# <center>Automatic Differentiation</center>
### <center>[Dr David Race](dr.david.race@gmail.com)</center>

This notebook is specifically designed to provide a quick demonstration of "autograd" capabilities.  This is designed to be the first in a series on convex function minimization within Machine Learning (ML) environments, so it starts with the basics of differentiation.  This notebook uses the "tensor" concepts to demonstrate some of the nice methods available with both the MinPy and PyTorch packages.  These are both foundations for Deep Learning (DL) environments, but are equally adapt with some standard mathematics.

There are two main sections:
1.  MinPy
2.  PyTorch

The examples grow in sophistication as the notebook progresses, so be sure to follow the instructions carefully.

<i>NOTE:  This is designed to run in Colaboratory, but is likely to run in most other Jupyter envrionments also.  In particular this does not connect to a GPU, so it will run on minimal hardware.</i>

##1.   Differentiation with MinPy.Autograd

sympy is a great package for symbolic differentiation, but sympy will just be used for simple comarison of results so you can better understand the results.  autograd is much more appropriate for larger problems so is more important for Differential Equations and Linear Algebra applications.  The reference for autograd is found at [MinPy - Autograd](https://minpy.readthedocs.io/en/latest/tutorial/autograd_tutorial.html#).

### 1.1 - Set Up Environment

This section installs Theano into the Colaboratory environment and imports the standard python numeric packages.

In [0]:
!pip install autograd
#python imports
import os, sys
#numpy
import numpy as np
from numpy import linspace
import scipy as sp
#sympy
import sympy as smp
from sympy import *
from sympy import Function, Symbol
from sympy import Derivative
#
import autograd

Thse section sets up the graphics 

In [0]:
#The general plot capabilities
import matplotlib
import matplotlib.pyplot as plt
#Since these are images, turn off the grids
matplotlib.rc('axes',**{'grid':False})
#  sympy plotting
from sympy.plotting import plot
#seaborn
import seaborn as sns

### 1.2 -Example 1 - $f(x) = x^2 + 4$

We start with the basic problem and progress along the knowledge path.

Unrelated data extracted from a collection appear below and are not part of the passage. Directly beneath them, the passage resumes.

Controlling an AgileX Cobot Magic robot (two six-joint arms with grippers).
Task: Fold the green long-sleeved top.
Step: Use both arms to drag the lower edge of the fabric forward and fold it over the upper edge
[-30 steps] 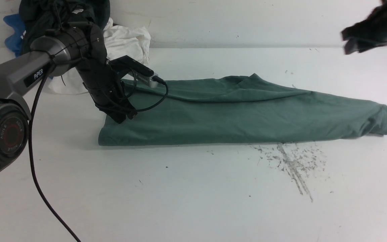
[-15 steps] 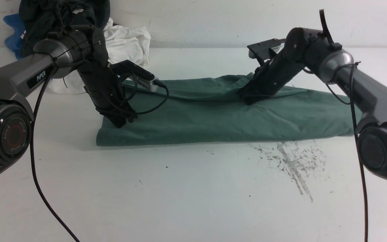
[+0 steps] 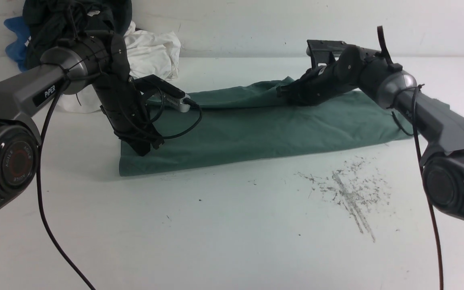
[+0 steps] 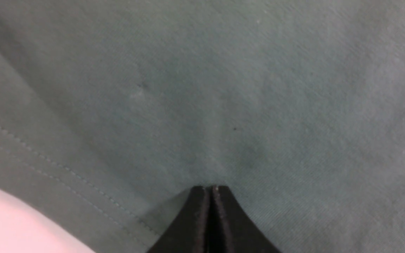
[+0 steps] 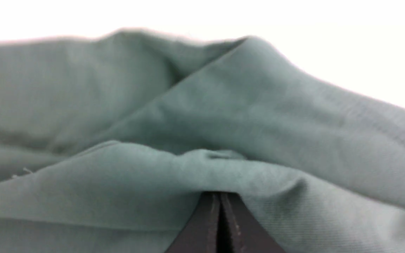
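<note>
**A:** Any lettering you can make out?

**B:** Yes, in the front view. The grey link of the left arm (image 3: 14, 96) carries "PIPER" in white capitals on a dark strip.

**A:** Anything else on that arm?

**B:** The left joint cap (image 3: 12, 163), the round one nearest the camera, has "AGILE" in small letters, repeated around a red ring.

**A:** And the right arm (image 3: 437, 117)?

**B:** The right joint cap (image 3: 445, 187) is too dark to read.

**A:** The two wrist views?

**B:** Nothing legible in either.
</note>
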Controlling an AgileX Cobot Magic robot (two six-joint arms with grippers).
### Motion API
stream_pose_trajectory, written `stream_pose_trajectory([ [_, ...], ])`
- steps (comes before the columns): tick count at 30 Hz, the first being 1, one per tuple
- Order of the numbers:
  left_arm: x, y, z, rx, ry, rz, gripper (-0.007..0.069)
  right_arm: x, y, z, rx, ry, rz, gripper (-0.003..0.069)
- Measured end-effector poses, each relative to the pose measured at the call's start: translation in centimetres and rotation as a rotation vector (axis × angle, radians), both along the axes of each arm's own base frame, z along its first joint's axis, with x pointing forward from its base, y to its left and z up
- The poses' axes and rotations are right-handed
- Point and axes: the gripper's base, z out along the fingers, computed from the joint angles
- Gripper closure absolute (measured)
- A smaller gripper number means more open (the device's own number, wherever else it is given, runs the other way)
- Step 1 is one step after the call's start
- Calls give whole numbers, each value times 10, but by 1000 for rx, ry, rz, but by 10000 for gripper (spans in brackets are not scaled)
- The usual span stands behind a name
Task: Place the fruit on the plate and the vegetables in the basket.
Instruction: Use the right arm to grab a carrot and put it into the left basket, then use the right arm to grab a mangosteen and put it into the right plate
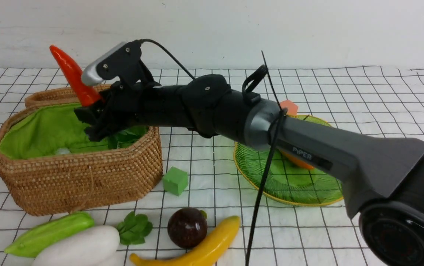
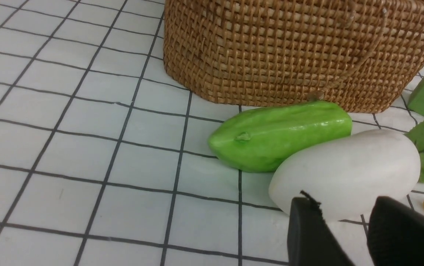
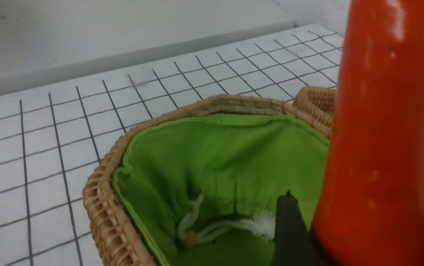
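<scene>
My right gripper point(image 1: 93, 112) reaches across over the open wicker basket point(image 1: 75, 184) and is shut on the orange-red carrot point(image 1: 72, 75). The carrot's tip points up and its green leaves hang into the green lining. In the right wrist view the carrot point(image 3: 385, 129) fills the gap between the jaws of that gripper point(image 3: 366, 229). The green cucumber point(image 1: 49, 233), white radish point(image 1: 79, 247), dark purple ball point(image 1: 187, 227) and banana point(image 1: 204, 247) lie in front. The mango point(image 1: 296, 162) rests on the green plate point(image 1: 307, 188), mostly behind the arm. My left gripper point(image 2: 348, 221) is open just short of the radish point(image 2: 348, 173), which lies beside the cucumber point(image 2: 282, 135).
A green foam cube point(image 1: 175, 180) sits between basket and plate, and an orange cube point(image 1: 289, 107) shows behind the plate. The basket's lid point(image 1: 49, 96) lies folded back behind it. My right arm spans the middle of the table. A gridded white cloth covers the table.
</scene>
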Motion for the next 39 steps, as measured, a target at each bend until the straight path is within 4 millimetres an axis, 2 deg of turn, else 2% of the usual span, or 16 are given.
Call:
stream_pose_trajectory([
  [2,0,0,0,0,0,0,386,-1,-1,5,11,10,3,229],
  [3,0,0,0,0,0,0,386,-3,-2,9,9,8,16,163],
  [5,0,0,0,0,0,0,386,-5,-3,14,-1,-1,37,108],
  [6,0,0,0,0,0,0,386,-11,-4,22,-26,-19,79,39],
  [8,0,0,0,0,0,0,386,-21,-8,38,-77,-48,140,-10],
  [9,0,0,0,0,0,0,386,-22,-8,39,-93,-55,151,-12],
  [11,0,0,0,0,0,0,386,-38,-19,68,-155,-72,204,-13],
  [14,0,0,0,0,0,0,386,-60,-37,95,-283,-59,303,11],
  [20,0,0,0,0,0,0,386,-102,-72,119,-545,59,493,58],
  [22,0,0,0,0,-1,0,386,-108,-77,115,-578,101,496,62],
  [26,0,0,0,1,0,0,386,-122,-95,68,-737,180,573,64],
  [27,0,0,0,1,0,0,386,-123,-96,66,-743,182,576,64],
  [28,0,0,0,1,0,0,386,-124,-101,49,-792,207,569,64],
  [31,0,0,0,1,0,0,386,-117,-107,23,-808,306,395,64],
  [34,0,0,0,0,0,0,386,-105,-102,12,-703,438,185,64],
  [39,0,0,0,0,0,0,386,-97,-88,-10,-624,533,89,64],
])
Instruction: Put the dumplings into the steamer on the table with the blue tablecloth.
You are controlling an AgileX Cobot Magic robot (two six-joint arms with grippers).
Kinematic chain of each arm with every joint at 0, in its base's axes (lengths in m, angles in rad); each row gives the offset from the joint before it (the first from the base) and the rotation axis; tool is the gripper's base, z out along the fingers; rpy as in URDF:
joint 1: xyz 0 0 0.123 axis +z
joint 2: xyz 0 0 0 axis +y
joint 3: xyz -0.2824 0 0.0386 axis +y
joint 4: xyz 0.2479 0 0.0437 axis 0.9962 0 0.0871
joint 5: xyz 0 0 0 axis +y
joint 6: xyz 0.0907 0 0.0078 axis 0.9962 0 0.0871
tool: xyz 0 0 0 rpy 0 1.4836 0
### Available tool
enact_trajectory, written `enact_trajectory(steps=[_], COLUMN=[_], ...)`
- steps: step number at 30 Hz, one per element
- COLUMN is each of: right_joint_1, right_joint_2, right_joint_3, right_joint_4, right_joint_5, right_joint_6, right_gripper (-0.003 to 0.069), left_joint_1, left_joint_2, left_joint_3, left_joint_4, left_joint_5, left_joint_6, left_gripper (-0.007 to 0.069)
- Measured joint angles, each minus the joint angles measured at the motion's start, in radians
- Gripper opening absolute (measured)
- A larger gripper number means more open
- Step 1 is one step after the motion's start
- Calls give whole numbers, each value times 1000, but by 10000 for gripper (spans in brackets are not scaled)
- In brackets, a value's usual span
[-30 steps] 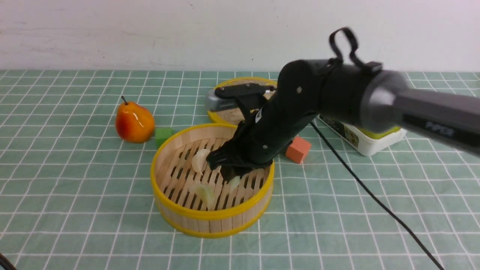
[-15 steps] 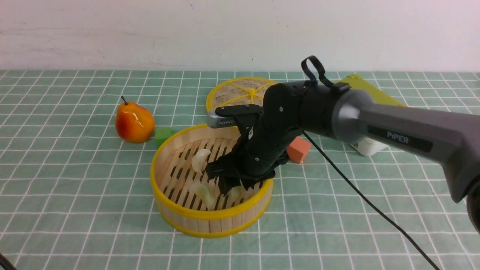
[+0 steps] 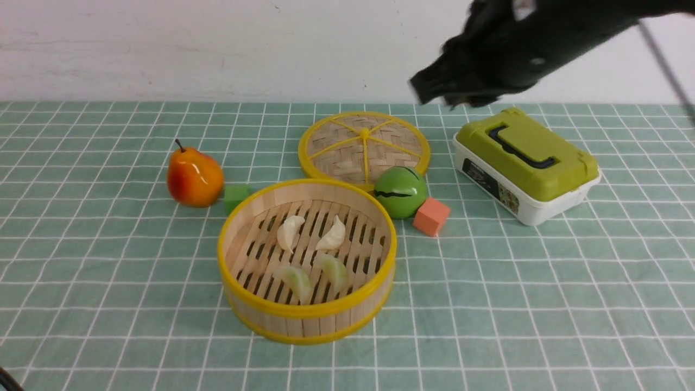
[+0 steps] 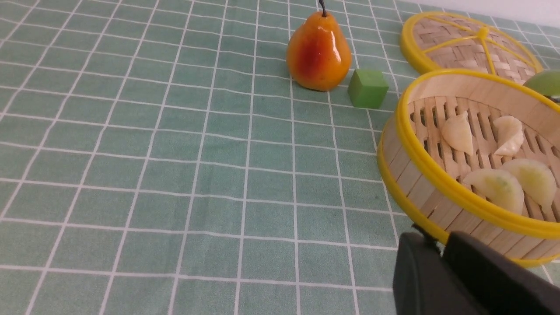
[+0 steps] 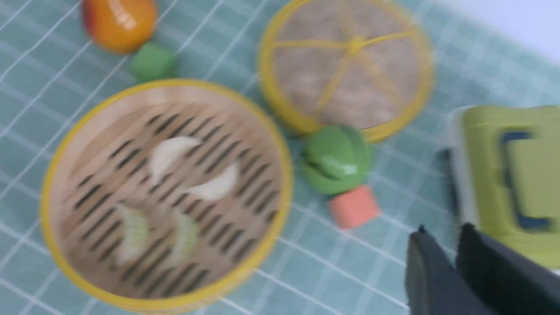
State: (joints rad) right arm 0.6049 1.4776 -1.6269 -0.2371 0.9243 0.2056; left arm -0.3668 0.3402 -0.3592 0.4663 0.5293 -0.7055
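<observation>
Since a second ago, the right gripper (image 3: 429,89) had left the steamer (image 3: 307,310) and risen high toward the back wall, above the green-lidded box (image 3: 524,146). Its jaws looked pressed nearly together on nothing, though motion blurred them. All four dumplings (image 3: 332,237) lay on the slats inside, two white behind two green, well below that gripper and to its left. The left gripper (image 4: 437,240) stood apart from the steamer, aimed toward it, closed and empty. No dumpling remained on the worktop (image 3: 108,271), so withdrawing well probably meant keeping both arms clear of the basket.
</observation>
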Motion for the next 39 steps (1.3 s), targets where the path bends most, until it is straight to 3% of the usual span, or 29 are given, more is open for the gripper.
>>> enact_trajectory(steps=[3,6,9,14,20,32,35,39], right_joint_1=[0,0,0,0,0,0,-4,-82], right_joint_2=[-178,-369,-606,-860,-1040,-1139,-1173,-1280], right_joint_3=[187,406,788,1187,1344,1356,1375,1424], right_joint_4=[-79,-128,-206,-314,-343,-428,-523,-702], right_joint_5=[-62,-172,-429,-739,-701,-541,-539,-604], right_joint_6=[81,160,287,439,629,671,695,808], right_gripper=[-9,-20,-20,-19,-13,-8,-8,-8], left_joint_1=[0,0,0,0,0,0,0,0], left_joint_2=[0,0,0,0,0,0,0,0], left_joint_3=[0,0,0,0,0,0,0,0], left_joint_4=[0,0,0,0,0,0,0,0], left_joint_5=[0,0,0,0,0,1,1,1], left_joint_6=[0,0,0,0,0,0,0,0], left_gripper=[80,83,91,92,101,110,112,116])
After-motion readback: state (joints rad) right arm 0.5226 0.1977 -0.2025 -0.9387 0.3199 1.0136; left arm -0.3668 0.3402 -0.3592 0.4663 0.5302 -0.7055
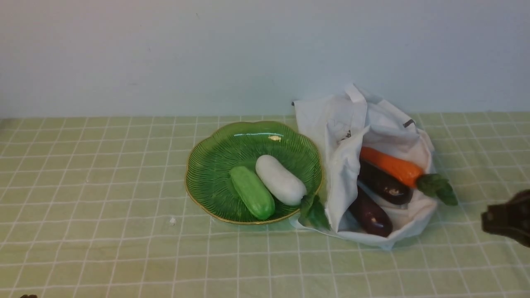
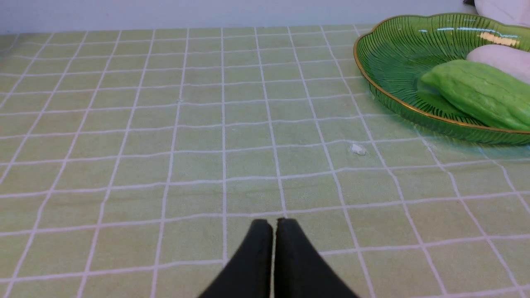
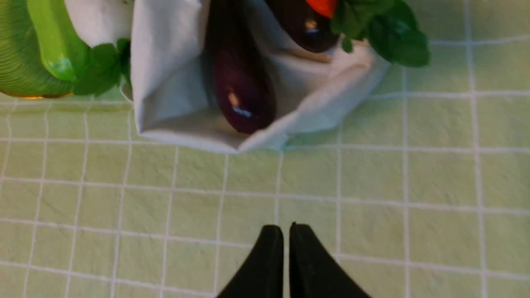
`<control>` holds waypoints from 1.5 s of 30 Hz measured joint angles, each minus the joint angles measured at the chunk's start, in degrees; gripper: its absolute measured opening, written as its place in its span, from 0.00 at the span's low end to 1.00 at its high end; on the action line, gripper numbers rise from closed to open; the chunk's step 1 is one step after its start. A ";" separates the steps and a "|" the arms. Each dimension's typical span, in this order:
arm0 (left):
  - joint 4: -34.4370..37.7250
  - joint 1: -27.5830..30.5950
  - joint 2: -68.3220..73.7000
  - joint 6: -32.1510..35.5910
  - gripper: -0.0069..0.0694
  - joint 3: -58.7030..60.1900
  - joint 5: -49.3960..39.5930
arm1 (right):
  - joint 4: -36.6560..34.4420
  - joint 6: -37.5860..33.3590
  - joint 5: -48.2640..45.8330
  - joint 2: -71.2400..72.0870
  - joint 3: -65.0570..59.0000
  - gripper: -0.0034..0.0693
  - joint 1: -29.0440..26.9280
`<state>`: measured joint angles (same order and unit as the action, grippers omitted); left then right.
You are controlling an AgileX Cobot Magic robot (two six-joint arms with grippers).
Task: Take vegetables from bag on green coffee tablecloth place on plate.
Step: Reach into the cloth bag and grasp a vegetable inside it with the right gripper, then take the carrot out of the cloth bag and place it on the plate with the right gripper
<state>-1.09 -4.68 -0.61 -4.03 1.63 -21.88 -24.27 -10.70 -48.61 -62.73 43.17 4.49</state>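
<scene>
Setting: a staged tabletop for robot trials, dressed to look like a domestic dining table. Evidence, home side: a pale yellow-green tablecloth gridded in thin white lines, a ribbed green glass plate with a gilt scalloped rim, and a soft white cloth bag. Evidence, test side: a plain pale wall directly behind the table, glossy toy vegetables standing in for real produce, and the black left gripper and right gripper, jaws pressed together, over the cloth.

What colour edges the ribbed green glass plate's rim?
Gold: a thin line edging the ribbed green glass plate, clearest in the left wrist view.
</scene>
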 joint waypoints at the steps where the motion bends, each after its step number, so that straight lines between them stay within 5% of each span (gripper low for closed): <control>1: 0.00 0.00 0.00 0.00 0.09 0.00 0.00 | -0.47 -1.11 0.36 0.00 0.01 0.09 0.00; 4: 0.00 0.00 0.00 0.00 0.09 0.00 0.00 | -7.28 -11.98 5.09 -9.74 3.21 0.26 0.21; 14: 0.00 0.00 0.00 0.00 0.09 0.00 0.00 | -6.79 -20.17 10.85 -27.56 16.82 0.60 0.37; 29: 0.00 0.00 0.00 0.00 0.09 0.00 0.00 | -2.29 -23.08 11.39 -46.04 26.78 0.62 1.15; 36: 0.00 0.00 0.00 0.00 0.09 0.00 0.00 | -0.39 -24.02 11.34 -46.86 27.05 0.51 1.21; 41: 0.05 0.00 0.00 0.00 0.09 0.00 0.00 | 4.81 -22.16 3.94 -42.74 28.25 0.51 1.21; 45: 0.05 0.00 0.00 0.00 0.09 0.00 0.00 | 9.66 -13.55 -7.99 -35.81 30.54 0.51 1.21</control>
<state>-1.04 -4.68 -0.61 -4.03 1.63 -21.88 -14.61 -24.25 -56.60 -98.53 73.71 5.70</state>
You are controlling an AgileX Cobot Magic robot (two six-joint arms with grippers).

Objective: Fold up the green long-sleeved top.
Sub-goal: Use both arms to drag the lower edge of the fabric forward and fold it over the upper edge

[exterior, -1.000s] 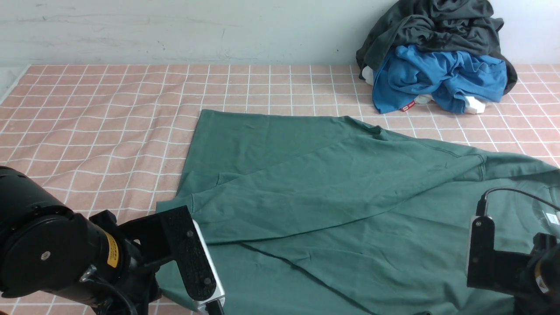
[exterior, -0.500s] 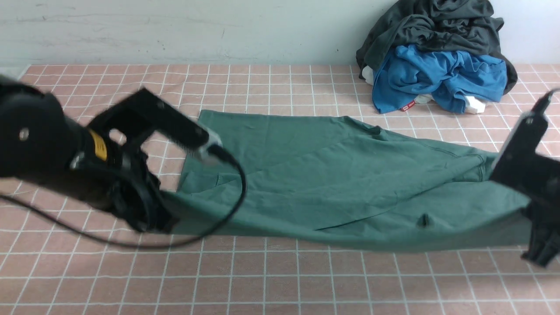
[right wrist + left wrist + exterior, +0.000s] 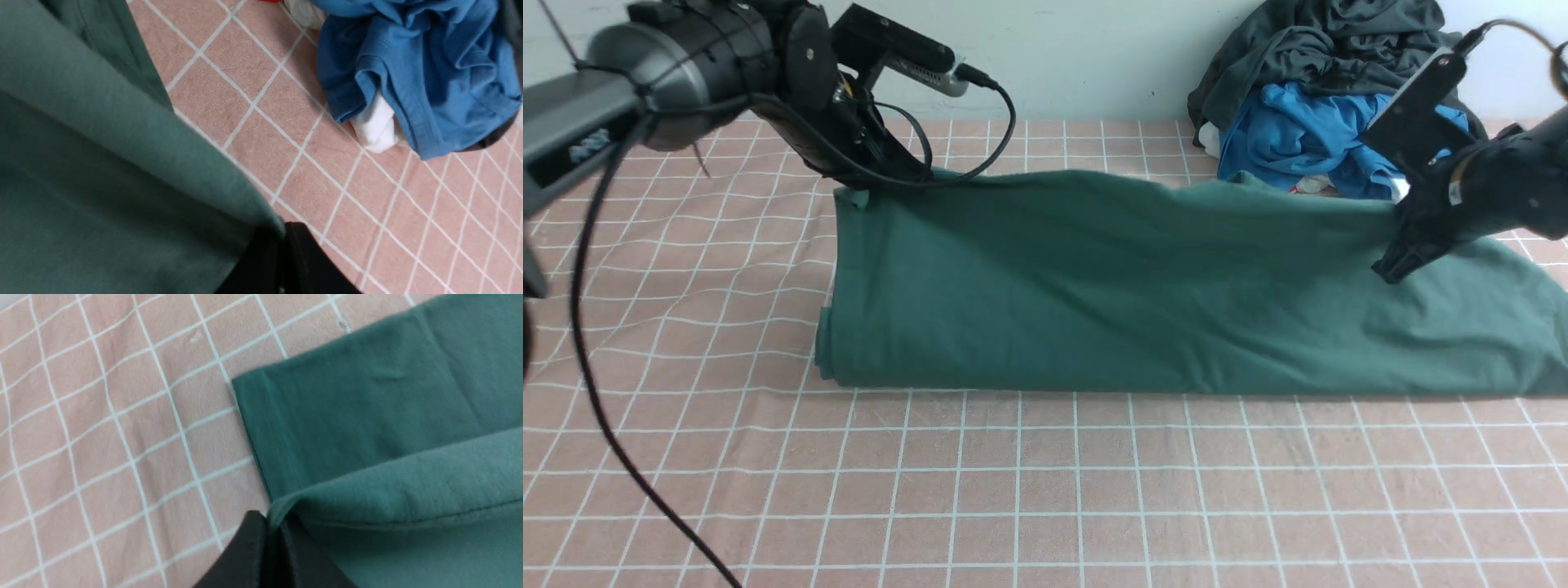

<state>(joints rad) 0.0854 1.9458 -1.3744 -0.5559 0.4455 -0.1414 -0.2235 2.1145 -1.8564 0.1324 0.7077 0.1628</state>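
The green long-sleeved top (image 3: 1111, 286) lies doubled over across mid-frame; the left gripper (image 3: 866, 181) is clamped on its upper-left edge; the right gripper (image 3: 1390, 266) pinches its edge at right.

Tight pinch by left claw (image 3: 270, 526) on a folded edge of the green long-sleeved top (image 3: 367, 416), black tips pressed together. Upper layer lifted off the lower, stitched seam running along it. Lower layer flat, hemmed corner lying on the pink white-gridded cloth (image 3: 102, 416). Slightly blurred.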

#### 1.2.1  Sympy Implementation

This section uses the symbolic package to derive the known quantities for our function.  This could be done by hand, but is intended to show how the results mesh together.

In [0]:
#Define the function
x = Symbol('x')
f = Function('f')(x)
f = x**2 + 4
#Show the function definition
print("The function f")
smp.pprint(f)
#take the derivative
f_prime = f.diff(x)
print('The derivative of f')
smp.pprint(f_prime)
#  Plot the function and derivative
p1 = plot(f,xlim=(-3.0,3.0),ylim=(0.0,12.0))
#  Compute the values of f between -3 and 3
f_n = lambdify(x, f, "numpy")
f_prime_n = lambdify(x,f_prime,"numpy")
x_vals = linspace(-3.0, 3.0)
y_vals = f_n(x_vals)
y_prime_vals = f_prime_n(x_vals)

sns.set_style('dark')
fig, ax = plt.subplots()
plt.ylim(0.0,12.0)
plt.yticks(np.arange(1,13))
ax.axvline(0.0, color='k')
ax.axhline(0.0, color='k')
fn, = ax.plot(x_vals,y_vals, label='$f$')
fprimen, = ax.plot(x_vals,y_prime_vals, label='$\\frac{\\partial f}{\\partial x}$')
plt.legend(handles=[fn, fprimen])
plt.show()

This is a standard an easily understood problem, so not much effort is put into the plot.  The main point is generation of the x and y values.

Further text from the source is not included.